When I was in the worst month of my anxiety, my brain and body were in a giant, unceasing feedback loop. My body, being over-activated because of heightened medication levels, was communicating to me that I was in danger. My heart was racing, my body was tense, my jaw was clenched. The symptoms, to my mind, were signaling a flight or fight response. My body was acting like it was in danger. So, it makes sense that my brain followed, searching for things to defend me from. Which was pretty much everything.
That plane overhead? It’s going to come crashing down.
I’m going to get into a car accident on the way home from work.
That food I ate for lunch? It’s going to make me sick.
That thing I said yesterday? So and so is going to be mad at me because of it.
In cognitive behavioral therapy, it’s actually a triangle- your thoughts impact your feelings impact your behaviors impact your thoughts, and so on. But here, I just want to focus on thoughts and feelings, and how they feed each other. This is something I’ve only recently began to observe and understand.
I had just favored a psychotherapy approach rather than a cognitive behavioral way of thinking. I was always fascinated with the idea that things from one’s past could lurk in one’s subconscious and impact their actions and behaviors without them knowing. I figured that my current anxieties were based on previous traumas. And they are. But, the thing is, all you can really do with that approach is to develop mindfulness of how these traumas impact your daily life, so as to notice and minimize their impact. In grad school, we used to talk about the “corrective emotional experience.” I used to picture some magical, cathartic “aha!” moment, where the wound stopped hurting and never hurt again. Through my own therapy, I learned that this doesn’t happen.
What happens is that you gain an awareness for the issue and it’s triggers, as well as an acceptance for the way it makes you feel, which does help it to hurt less. From there, you learn how to take care of yourself when you are feeling that way.

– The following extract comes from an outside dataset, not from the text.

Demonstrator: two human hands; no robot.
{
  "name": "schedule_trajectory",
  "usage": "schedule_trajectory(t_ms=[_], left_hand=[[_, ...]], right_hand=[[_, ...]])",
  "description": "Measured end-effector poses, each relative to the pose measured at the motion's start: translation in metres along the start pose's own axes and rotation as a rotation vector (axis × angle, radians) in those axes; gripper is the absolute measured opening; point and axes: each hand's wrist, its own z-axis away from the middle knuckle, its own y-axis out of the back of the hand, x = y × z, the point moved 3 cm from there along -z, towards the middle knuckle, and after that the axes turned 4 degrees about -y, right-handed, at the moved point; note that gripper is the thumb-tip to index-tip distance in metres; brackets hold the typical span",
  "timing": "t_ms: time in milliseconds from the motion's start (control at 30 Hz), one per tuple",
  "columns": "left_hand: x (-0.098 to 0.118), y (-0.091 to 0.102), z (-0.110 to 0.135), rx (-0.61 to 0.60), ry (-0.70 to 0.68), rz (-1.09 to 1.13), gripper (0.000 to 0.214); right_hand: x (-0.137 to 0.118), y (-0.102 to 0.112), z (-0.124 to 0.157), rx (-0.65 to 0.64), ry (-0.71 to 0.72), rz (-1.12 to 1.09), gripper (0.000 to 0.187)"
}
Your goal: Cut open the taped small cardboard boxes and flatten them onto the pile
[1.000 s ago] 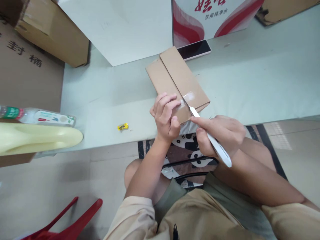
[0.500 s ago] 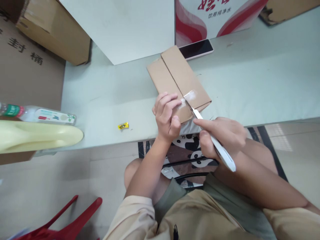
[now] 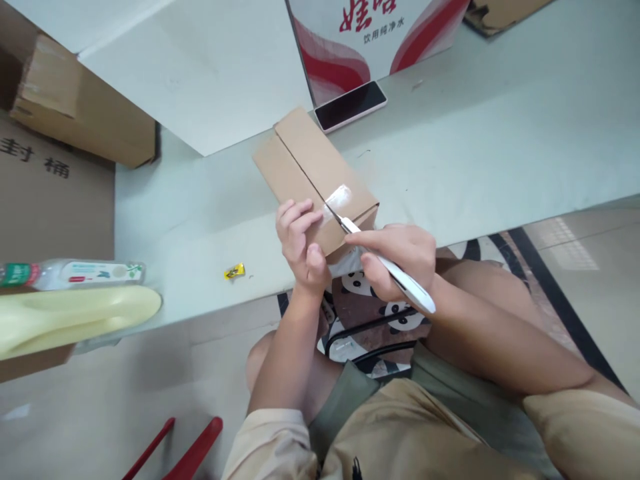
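Note:
A small brown cardboard box (image 3: 305, 163) lies at the table's front edge, a seam running along its top and a strip of clear tape (image 3: 339, 197) across that seam. My left hand (image 3: 303, 243) grips the near left corner, fingers on the top and thumb at the front. In my right hand (image 3: 400, 257) is a white utility knife (image 3: 395, 273), index finger stretched along its handle. Its blade meets the seam beside the tape; how deep the tip goes I cannot tell.
Behind the box are a phone (image 3: 351, 105), a white carton (image 3: 200, 73) and a red-and-white water carton (image 3: 380, 40). A yellow wrapped sweet (image 3: 234, 271) lies left of my hands. Further left are a plastic bottle (image 3: 95, 274), a pale yellow object (image 3: 80, 317) and large cardboard boxes (image 3: 100, 107).
The camera has turned, so the box, hands and table things appear further left. Both hands keep their holds, and the blade stays at the seam by the tape.

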Motion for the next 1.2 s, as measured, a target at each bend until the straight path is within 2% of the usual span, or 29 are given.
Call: schedule_trajectory(t_ms=[133, 233, 333, 500, 600, 667, 767, 833, 933, 1033, 1100, 1200], left_hand=[[-0.002, 0.001, 0.001, 0.017, -0.010, -0.005, 0.042], [-0.003, 0.002, 0.001, 0.027, -0.010, 0.010, 0.042], [-0.006, 0.004, 0.001, 0.051, 0.000, 0.035, 0.042], [-0.019, 0.019, 0.008, 0.101, 0.044, 0.142, 0.038], [-0.037, 0.032, 0.017, 0.180, 0.160, 0.235, 0.034], [-0.050, 0.040, 0.023, 0.255, 0.327, 0.299, 0.034], [-0.062, 0.048, 0.029, 0.374, 0.632, 0.435, 0.038], [-0.062, 0.050, 0.029, 0.382, 0.760, 0.555, 0.044], [-0.057, 0.051, 0.027, 0.297, 0.791, 0.635, 0.053], [-0.059, 0.054, 0.030, 0.259, 0.796, 0.558, 0.057], [-0.063, 0.056, 0.034, 0.258, 0.800, 0.501, 0.058], [-0.069, 0.057, 0.040, 0.229, 0.821, 0.470, 0.059]], right_hand=[[0.006, 0.015, 0.000, 0.133, 0.016, -0.154, 0.021], [0.023, 0.021, -0.001, 0.192, -0.094, -0.098, 0.019], [0.048, 0.018, -0.001, 0.113, -0.285, -0.036, 0.028], [0.076, 0.005, 0.007, -0.153, -0.525, -0.064, 0.040], [0.080, -0.002, 0.013, -0.310, -0.592, -0.103, 0.046], [0.081, -0.007, 0.017, -0.379, -0.603, -0.132, 0.047], [0.088, -0.011, 0.021, -0.405, -0.617, -0.159, 0.043], [0.095, -0.014, 0.022, -0.386, -0.644, -0.153, 0.040], [0.104, -0.017, 0.024, -0.370, -0.696, -0.156, 0.035], [0.103, -0.020, 0.024, -0.375, -0.715, -0.260, 0.031], [0.098, -0.020, 0.024, -0.355, -0.690, -0.352, 0.038], [0.094, -0.021, 0.023, -0.335, -0.662, -0.391, 0.057]])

So now, I’m finding that, because my anxiety is less in my body, it is less in my mind. However, there is still work to do. Now, my body isn’t feeding my thoughts, but my thoughts are still feeding my body. It’s easier to be cognizant of how this is happening, now that it is coming more from one side and not so much from both.
For example, when I feel my body tense up as I’m lying in bed early in the morning, I now recognize that it is related to my concerns over the day. Will I be anxious today? Will I complete all the tasks that I have ahead of me?
As I work through my CBT workbook, Mind Over Mood, I hope to improve this.